Aman ha, “Ben hiç yaşamadım ki, bir kitap kahramanıyım sadece” deme bana. Öyle olsa, Kuşadası’nda öğretmenlik yaptığın hani Doktor Hayrullah Bey’in I. Dünya Savaşı çıkınca hastaneye dönüştürdüğü okulun var ya, işte orası, restore edilir miydi hiç? Bak herkes o taş binayı, “Feride’nin okulu” diye anıyor şimdi.

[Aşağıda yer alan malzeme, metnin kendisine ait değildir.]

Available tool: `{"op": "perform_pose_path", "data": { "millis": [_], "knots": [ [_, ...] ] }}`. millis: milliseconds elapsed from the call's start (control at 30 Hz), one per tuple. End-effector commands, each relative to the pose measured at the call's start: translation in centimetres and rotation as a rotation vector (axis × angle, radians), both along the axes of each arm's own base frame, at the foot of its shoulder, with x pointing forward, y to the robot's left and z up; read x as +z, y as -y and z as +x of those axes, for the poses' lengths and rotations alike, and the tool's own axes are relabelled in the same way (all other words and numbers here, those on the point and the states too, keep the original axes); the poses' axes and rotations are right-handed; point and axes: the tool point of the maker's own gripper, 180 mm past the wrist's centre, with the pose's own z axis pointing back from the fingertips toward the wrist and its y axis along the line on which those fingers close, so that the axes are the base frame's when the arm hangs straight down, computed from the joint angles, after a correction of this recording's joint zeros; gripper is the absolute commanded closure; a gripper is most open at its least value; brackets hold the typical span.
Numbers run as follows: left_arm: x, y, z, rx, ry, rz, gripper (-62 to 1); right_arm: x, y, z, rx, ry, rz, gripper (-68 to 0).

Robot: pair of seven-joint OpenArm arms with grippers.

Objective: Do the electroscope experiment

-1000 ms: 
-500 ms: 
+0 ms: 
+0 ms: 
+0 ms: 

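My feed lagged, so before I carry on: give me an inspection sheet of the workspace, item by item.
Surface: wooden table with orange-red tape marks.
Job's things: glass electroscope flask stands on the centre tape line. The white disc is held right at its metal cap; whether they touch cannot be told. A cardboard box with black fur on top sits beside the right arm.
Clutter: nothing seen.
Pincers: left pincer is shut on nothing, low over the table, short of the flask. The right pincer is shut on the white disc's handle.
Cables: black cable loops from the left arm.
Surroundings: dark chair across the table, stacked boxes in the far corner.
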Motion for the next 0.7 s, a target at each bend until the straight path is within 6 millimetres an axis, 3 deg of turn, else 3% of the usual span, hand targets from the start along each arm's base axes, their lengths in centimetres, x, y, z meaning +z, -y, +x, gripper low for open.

Ya satır satır defterine yazdığın aşkın. Kendine bile söylemekten kaçtığın, yüreğini kavuran, dudağını titreten, kırık bir kalple seni yuvandan koparıp gurbete düşüren “Sarı çıyana” olan aşkın Feride?
Çocuk yaşımda okuduğumda seni, bir masaldın; sonraki yıllarda gurur, kıskançlık, inat, kavuşma, eziyet, pişmanlık… Ne çok şeyle karşılaştım satırlarında.
Ben sende aşkın, tutkunun asil yanını buldum Feride.

Diyeceğim o ki sen Bursa, Zeyniler, Çanakkale, İzmir, Kuşadası dolaşıp dururken, kendini yalnız, kanadı kırık bir Çalıkuşu sanıyorken yani, ben hep senin elinden tuttum Feride…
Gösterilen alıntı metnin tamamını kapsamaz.